** What this task involves **
Print out the data exactly, keeping every image out of it.

** Supplied data **
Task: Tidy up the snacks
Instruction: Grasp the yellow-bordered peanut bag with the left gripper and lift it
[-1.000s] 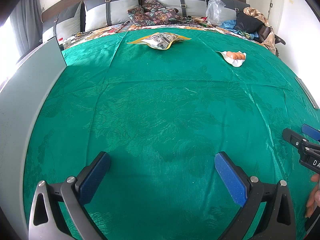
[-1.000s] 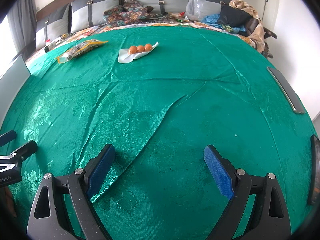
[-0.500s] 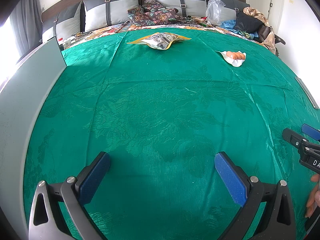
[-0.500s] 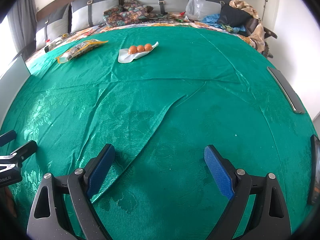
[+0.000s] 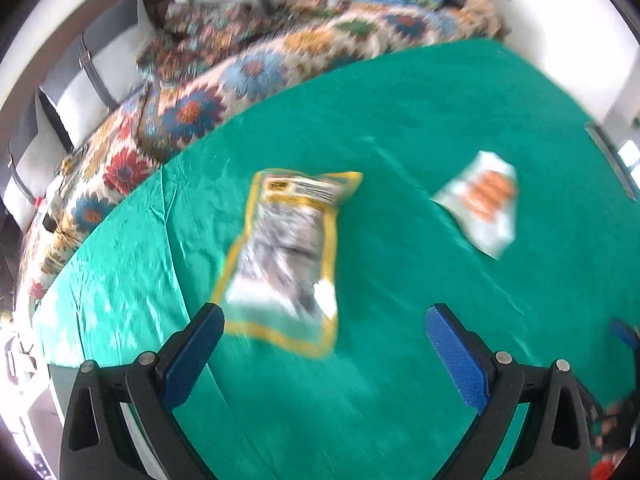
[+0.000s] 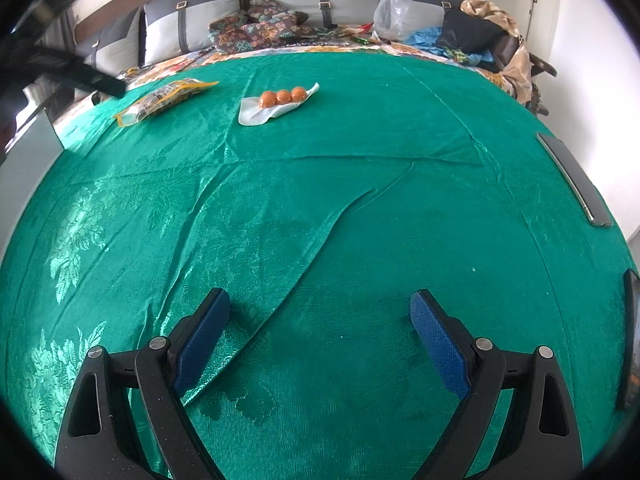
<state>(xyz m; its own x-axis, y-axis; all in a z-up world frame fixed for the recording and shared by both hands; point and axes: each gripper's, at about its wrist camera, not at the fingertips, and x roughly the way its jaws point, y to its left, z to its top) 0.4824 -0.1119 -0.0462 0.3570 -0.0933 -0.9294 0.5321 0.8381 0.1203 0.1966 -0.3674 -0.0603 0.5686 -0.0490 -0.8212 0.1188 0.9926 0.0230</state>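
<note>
Blue-padded jaws of the left gripper (image 5: 322, 326) are standing wide apart with nothing pressed between them, hanging over the green cloth (image 5: 400, 128) that is covering the bed. Just beyond them, nearer the left jaw, the yellow-edged snack bag (image 5: 286, 256) is lying flat on the cloth, its near corner showing just beside the left pad; whether the pad is touching it cannot be told, as this view is blurred. To the right of the bag and apart from it, a white packet of three orange balls (image 5: 482, 204) is lying on the same cloth. Past the far edge of the cloth a flowered blanket (image 5: 192, 108) is showing, with grey pillows (image 5: 80, 92) behind it.

The right gripper (image 6: 320, 314) is hanging over bare, creased cloth on the near side of the bed, its jaws wide, opening slightly, and holding nothing. In its view the snack bag (image 6: 166, 96) is lying far off to the left, and the packet of orange balls (image 6: 278, 104) is sitting just right of it, both well apart from these jaws. Part of the left gripper, dark and blurred, is reaching in at the upper left above the bag. A dark flat strip (image 6: 574, 180) is lying along the right edge of the cloth.
</note>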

** Result below **
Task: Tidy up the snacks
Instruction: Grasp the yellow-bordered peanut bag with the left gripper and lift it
[-1.000s] 
[-1.000s] 
[-0.500s] 
[-0.500s] 
[+0.000s] 
[+0.000s] 
<state>(xyz m; its own x-axis, y-axis; all in a z-up world frame fixed for the recording and shared by both hands; point and axes: each gripper's, at about its wrist camera, not at the fingertips, and x roughly the way its jaws point, y to its left, z to its top) 0.4824 -0.1119 -0.0462 0.3570 -0.0933 -0.9294 0.5321 0.8381 0.1203 0.1966 -0.3674 -0.0603 0.5686 -0.0490 -0.8212 0.1188 0.9926 0.0230</state>
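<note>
Blue-padded jaws of the left gripper (image 5: 322, 326) are standing wide apart with nothing pressed between them, hanging over the green cloth (image 5: 400, 128) that is covering the bed. Just beyond them, nearer the left jaw, the yellow-edged snack bag (image 5: 286, 256) is lying flat on the cloth, its near corner showing just beside the left pad; whether the pad is touching it cannot be told, as this view is blurred. To the right of the bag and apart from it, a white packet of three orange balls (image 5: 482, 204) is lying on the same cloth. Past the far edge of the cloth a flowered blanket (image 5: 192, 108) is showing, with grey pillows (image 5: 80, 92) behind it.

The right gripper (image 6: 320, 314) is hanging over bare, creased cloth on the near side of the bed, its jaws wide, opening slightly, and holding nothing. In its view the snack bag (image 6: 166, 96) is lying far off to the left, and the packet of orange balls (image 6: 278, 104) is sitting just right of it, both well apart from these jaws. Part of the left gripper, dark and blurred, is reaching in at the upper left above the bag. A dark flat strip (image 6: 574, 180) is lying along the right edge of the cloth.
</note>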

The output contains nothing further.